Data for this exercise Block Start
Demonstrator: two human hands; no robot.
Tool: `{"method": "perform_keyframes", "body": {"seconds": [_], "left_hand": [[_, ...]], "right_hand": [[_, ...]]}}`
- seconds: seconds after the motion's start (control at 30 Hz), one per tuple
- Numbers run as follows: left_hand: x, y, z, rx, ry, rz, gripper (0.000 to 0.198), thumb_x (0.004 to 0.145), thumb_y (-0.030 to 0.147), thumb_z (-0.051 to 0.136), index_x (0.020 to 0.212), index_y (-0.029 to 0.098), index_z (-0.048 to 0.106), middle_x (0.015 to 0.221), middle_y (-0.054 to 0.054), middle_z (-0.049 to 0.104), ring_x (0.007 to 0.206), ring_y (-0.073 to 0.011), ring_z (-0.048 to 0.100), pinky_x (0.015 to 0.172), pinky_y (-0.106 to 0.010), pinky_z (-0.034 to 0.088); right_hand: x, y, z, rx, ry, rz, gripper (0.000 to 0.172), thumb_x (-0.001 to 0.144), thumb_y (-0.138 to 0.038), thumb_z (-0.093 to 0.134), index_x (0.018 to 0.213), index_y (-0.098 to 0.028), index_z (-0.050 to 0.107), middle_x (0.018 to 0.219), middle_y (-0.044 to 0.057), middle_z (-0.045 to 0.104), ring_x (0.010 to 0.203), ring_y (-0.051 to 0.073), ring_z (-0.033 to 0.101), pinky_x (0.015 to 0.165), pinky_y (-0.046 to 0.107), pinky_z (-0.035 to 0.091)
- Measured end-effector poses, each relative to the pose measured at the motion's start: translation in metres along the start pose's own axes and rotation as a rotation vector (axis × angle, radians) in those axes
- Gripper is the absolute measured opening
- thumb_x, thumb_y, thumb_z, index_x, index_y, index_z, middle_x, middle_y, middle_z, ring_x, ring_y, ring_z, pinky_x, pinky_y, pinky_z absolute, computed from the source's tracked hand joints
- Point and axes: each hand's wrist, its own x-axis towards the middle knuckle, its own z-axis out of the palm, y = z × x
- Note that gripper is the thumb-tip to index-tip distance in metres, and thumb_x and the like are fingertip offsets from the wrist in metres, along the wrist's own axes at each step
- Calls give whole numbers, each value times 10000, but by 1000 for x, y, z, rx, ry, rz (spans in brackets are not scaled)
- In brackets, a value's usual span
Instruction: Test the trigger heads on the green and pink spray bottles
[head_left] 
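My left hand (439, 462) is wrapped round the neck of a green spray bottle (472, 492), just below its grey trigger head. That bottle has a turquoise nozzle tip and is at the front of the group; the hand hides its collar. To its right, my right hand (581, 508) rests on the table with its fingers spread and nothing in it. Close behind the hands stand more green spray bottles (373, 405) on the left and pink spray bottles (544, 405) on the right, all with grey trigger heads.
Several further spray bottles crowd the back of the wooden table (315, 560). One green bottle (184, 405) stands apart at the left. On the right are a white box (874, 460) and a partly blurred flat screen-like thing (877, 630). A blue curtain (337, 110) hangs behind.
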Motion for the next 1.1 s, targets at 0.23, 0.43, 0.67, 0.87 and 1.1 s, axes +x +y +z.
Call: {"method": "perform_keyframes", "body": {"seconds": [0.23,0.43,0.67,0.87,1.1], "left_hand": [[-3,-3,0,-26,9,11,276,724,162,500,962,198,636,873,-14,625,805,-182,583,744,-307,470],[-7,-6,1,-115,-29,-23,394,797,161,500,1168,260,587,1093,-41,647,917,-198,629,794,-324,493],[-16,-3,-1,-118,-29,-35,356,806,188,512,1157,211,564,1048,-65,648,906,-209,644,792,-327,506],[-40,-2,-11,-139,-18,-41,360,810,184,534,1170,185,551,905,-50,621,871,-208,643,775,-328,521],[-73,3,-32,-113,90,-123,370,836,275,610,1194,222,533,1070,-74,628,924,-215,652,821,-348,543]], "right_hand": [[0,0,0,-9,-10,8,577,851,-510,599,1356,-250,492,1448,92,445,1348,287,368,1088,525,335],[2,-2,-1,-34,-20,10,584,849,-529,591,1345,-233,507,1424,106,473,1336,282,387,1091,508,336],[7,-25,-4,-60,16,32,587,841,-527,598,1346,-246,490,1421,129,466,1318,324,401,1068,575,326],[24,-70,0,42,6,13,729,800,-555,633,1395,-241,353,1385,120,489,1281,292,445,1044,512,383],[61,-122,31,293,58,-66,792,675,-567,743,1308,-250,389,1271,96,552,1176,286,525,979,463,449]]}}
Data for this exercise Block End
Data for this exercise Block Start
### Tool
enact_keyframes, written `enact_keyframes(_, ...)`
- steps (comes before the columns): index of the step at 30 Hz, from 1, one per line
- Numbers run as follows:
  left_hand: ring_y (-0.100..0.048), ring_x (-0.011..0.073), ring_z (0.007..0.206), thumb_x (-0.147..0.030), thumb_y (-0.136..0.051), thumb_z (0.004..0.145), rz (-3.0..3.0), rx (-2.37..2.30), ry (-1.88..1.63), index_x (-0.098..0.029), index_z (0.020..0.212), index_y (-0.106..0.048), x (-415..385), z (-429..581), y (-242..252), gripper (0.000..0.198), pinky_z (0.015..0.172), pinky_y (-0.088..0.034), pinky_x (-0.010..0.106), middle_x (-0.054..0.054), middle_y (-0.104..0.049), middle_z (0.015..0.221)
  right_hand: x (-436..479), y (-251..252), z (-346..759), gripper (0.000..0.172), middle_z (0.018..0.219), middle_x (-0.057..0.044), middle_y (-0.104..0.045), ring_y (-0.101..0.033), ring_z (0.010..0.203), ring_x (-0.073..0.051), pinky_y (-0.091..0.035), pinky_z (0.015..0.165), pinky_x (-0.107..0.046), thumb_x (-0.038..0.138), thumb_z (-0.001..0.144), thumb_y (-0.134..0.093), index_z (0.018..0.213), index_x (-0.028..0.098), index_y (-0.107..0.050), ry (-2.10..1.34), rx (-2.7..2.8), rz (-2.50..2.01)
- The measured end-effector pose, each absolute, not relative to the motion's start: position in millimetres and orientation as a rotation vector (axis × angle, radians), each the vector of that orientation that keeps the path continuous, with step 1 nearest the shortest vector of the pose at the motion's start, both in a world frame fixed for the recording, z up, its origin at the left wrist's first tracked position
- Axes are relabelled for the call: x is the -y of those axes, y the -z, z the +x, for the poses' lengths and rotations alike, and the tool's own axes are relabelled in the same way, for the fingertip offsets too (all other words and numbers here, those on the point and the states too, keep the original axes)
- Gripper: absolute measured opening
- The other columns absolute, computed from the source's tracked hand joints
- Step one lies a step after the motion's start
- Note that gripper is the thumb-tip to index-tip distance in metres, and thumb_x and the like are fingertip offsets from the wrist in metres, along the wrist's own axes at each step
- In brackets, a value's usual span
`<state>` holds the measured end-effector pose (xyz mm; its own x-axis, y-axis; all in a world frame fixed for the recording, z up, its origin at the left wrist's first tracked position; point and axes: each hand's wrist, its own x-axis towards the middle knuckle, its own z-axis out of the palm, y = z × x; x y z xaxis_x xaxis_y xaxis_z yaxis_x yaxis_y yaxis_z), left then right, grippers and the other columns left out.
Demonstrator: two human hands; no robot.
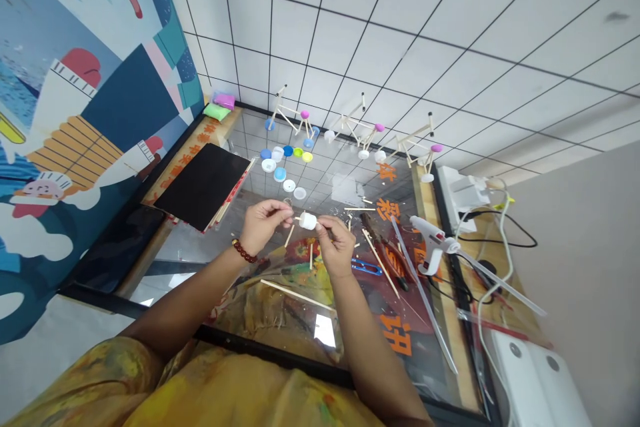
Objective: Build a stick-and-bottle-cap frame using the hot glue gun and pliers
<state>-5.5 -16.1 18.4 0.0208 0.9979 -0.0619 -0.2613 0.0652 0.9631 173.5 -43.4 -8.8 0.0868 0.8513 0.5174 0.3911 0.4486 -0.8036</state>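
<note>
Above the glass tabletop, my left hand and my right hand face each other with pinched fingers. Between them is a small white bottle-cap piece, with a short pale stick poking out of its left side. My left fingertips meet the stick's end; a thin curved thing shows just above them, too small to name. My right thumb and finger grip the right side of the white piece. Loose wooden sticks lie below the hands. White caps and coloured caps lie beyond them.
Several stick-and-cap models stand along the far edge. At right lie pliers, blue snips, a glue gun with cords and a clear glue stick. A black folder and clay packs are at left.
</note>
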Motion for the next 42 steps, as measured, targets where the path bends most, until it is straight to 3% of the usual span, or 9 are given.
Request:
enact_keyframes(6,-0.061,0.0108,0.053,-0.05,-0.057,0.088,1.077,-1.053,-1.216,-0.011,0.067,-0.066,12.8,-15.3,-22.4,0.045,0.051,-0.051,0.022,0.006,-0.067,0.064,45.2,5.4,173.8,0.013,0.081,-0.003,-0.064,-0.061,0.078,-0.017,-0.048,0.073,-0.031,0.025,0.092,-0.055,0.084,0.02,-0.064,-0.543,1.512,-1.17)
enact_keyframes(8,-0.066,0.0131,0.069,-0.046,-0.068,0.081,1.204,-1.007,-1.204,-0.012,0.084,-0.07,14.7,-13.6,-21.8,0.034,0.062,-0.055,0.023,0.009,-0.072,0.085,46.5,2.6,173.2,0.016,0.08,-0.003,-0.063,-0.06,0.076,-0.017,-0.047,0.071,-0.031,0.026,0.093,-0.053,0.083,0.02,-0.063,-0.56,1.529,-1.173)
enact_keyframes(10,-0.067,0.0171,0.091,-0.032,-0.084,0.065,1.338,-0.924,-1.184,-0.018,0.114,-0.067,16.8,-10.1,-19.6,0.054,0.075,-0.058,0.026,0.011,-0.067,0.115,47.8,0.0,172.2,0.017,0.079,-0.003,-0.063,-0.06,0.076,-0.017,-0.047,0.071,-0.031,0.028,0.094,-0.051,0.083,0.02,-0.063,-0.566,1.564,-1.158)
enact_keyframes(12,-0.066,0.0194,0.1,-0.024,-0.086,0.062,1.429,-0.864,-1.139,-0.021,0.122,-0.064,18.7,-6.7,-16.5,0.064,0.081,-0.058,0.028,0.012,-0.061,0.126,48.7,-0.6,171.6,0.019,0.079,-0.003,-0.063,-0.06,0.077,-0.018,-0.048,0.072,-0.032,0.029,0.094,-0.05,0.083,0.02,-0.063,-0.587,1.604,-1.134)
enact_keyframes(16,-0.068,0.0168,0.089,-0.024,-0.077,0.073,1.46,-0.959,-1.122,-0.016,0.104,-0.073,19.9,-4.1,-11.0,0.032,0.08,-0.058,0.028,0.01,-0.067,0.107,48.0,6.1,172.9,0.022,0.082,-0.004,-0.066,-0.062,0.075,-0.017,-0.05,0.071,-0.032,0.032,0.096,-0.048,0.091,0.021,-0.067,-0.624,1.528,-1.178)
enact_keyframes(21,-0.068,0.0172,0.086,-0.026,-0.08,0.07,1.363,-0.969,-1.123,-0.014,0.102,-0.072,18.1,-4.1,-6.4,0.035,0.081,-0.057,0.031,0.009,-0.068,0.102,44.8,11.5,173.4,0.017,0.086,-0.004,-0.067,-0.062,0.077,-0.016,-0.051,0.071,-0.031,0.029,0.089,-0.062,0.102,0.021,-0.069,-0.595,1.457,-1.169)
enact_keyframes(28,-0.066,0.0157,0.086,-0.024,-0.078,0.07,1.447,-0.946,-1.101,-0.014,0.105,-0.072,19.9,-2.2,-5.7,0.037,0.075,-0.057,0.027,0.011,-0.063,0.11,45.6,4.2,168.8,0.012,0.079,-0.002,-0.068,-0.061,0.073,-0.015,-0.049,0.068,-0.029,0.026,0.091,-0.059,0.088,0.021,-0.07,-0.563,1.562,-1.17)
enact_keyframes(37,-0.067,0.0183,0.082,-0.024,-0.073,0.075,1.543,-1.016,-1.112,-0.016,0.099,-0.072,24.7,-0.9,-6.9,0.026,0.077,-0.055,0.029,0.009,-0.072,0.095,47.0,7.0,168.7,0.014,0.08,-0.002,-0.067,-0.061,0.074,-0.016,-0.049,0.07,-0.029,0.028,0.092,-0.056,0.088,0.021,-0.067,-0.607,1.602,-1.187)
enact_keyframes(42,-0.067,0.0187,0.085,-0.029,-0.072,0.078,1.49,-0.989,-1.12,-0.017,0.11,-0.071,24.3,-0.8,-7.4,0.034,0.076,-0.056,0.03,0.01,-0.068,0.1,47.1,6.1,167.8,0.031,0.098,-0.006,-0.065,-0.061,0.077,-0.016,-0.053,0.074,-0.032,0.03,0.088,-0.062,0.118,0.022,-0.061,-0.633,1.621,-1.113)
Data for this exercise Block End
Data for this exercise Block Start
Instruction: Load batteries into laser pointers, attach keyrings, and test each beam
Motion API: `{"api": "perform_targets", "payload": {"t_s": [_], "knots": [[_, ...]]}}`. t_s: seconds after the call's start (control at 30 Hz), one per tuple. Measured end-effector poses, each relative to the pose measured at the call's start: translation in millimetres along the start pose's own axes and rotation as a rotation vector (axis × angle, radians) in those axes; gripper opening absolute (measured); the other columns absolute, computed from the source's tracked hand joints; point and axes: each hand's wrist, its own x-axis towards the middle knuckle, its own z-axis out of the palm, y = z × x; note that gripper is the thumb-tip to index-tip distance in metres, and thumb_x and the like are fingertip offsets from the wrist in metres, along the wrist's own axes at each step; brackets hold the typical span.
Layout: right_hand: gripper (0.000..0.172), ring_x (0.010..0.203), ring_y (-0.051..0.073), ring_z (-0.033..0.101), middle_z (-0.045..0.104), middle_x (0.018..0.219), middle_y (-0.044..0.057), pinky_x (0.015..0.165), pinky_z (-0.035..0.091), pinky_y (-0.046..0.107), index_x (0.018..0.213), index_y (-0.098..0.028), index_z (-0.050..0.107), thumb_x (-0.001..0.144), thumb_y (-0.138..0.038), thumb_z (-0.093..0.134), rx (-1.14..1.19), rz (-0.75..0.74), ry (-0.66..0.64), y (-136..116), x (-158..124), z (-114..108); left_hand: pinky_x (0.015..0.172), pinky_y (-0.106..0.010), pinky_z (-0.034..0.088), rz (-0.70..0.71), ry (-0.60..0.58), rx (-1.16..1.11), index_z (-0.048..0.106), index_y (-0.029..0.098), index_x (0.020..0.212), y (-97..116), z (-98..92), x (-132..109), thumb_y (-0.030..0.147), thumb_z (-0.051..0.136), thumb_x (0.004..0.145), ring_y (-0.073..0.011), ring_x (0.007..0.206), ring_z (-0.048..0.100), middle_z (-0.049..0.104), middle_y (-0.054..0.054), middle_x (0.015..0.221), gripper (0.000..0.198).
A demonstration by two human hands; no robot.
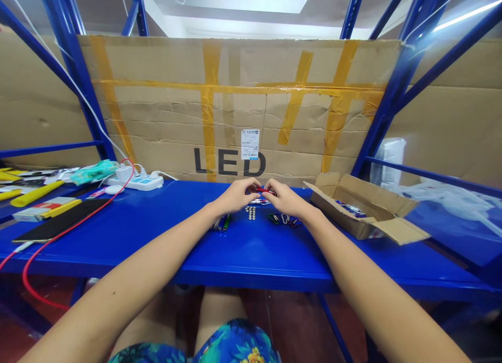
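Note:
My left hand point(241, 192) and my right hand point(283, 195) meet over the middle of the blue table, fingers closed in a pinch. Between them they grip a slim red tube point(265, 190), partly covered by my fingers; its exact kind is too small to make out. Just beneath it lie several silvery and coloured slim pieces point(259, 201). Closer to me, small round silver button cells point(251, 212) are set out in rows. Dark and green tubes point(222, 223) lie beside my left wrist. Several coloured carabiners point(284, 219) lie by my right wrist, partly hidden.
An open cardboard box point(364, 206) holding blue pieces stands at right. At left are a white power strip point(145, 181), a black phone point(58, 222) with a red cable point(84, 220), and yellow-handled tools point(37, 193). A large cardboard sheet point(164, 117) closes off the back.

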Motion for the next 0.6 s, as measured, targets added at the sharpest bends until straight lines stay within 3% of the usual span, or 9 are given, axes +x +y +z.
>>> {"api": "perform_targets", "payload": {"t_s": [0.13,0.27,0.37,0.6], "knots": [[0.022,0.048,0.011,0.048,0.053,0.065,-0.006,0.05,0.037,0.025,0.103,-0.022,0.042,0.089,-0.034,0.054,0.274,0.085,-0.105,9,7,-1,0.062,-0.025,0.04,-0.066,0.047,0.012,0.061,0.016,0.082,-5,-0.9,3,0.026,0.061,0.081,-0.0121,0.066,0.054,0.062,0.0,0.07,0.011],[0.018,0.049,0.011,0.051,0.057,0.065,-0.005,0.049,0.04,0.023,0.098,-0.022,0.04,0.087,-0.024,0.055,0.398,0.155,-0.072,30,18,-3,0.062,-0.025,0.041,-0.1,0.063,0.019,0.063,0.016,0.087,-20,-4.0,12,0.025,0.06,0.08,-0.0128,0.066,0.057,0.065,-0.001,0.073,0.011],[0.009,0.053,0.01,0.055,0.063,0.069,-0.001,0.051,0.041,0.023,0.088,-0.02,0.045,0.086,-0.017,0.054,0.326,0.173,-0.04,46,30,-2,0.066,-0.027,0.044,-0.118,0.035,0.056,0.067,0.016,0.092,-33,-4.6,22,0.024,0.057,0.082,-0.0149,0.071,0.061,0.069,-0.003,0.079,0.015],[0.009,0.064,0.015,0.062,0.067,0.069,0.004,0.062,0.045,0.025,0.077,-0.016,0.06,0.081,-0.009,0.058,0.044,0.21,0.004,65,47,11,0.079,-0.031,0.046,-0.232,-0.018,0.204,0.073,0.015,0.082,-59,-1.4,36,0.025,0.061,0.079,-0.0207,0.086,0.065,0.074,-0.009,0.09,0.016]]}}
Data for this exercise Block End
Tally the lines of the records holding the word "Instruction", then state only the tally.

2